I agree with the suggestions about the MPS and can relate about what happened to me that was particularly frustrating:

My car had similar symptoms....sometimes flooding....sometimes running.

I went to Harbor Freight and got the Actron vacuum gauge just to test it.....statically it tested out fine....HOWEVER...I noticed that it would leak down slowly just barely within the time limits on the Anders site.

Over the course of about a month.....it got worse. This time I tested it again and "no go". Decided on a new one.

I took the original apart and discovered it had split. I surmised that the diaphragm had split slightly and then progressed to the extent later that is just wouldn't hold vacuum at all.

So when you say somebody else tested it.....make sure the criteria of the test. It must hold the vacuum over time.

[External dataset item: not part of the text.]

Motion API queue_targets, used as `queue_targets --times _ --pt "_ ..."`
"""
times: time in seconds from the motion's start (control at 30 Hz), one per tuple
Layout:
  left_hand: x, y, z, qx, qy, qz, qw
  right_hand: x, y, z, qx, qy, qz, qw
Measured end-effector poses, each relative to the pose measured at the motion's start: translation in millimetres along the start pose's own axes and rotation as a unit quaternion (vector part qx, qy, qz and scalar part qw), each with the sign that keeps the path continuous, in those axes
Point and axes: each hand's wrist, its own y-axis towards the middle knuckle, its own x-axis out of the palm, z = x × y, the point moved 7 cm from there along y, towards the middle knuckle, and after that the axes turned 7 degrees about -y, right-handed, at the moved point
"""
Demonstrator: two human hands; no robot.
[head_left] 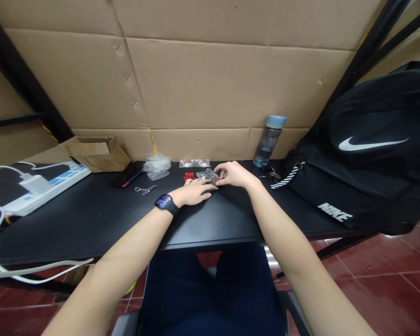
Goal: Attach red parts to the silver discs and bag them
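My right hand [236,174] pinches the right side of a small clear plastic bag [213,177] with a bit of red in it. Flat on the black table [210,226], my left hand [195,192] has its fingers stretched out, the tips at the near edge of that bag. A smartwatch [164,202] is on the left wrist. Small red pieces [188,177] lie just behind the left hand. Farther back, two clear packets [195,163] with red and white contents rest side by side. Part of the pinched bag is hidden by my fingers.
Left of my hands are a pile of clear bags [157,165], a keychain [149,190], a phone [126,176], a cardboard box [96,155] and a power strip [45,192]. To the right stand a water bottle [267,143] and a black backpack [367,172], with keys [274,173] between.
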Motion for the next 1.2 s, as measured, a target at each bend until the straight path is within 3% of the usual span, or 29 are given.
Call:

Secondly after replacing the MPS it would run....but still running uber rich...by then....it was WTF.....I just happened to have a spare ECU I had picked up....swapped it out...all has been good for 3 years now.


So be prepared for several things (meaning the FI components)....and that given confidence in your own self that the solution will be found, given that you need to be methodical in your approach. There is nothing like a good running FI system...in my opinion.

Some of the best advice I have received...and confidence...has been from folks here.

You have to be in the frame of mind to receive it. What you choose to do with it is up to you.

I am fairly committed to get this thing fixed just because put on carbs will be like a cop out. I wish I had a bunch of spare FI parts that I could swap around but I don't. I'm also holding out on buying used new stuff since it can get costly if it the new parts I replace don't solve the problem.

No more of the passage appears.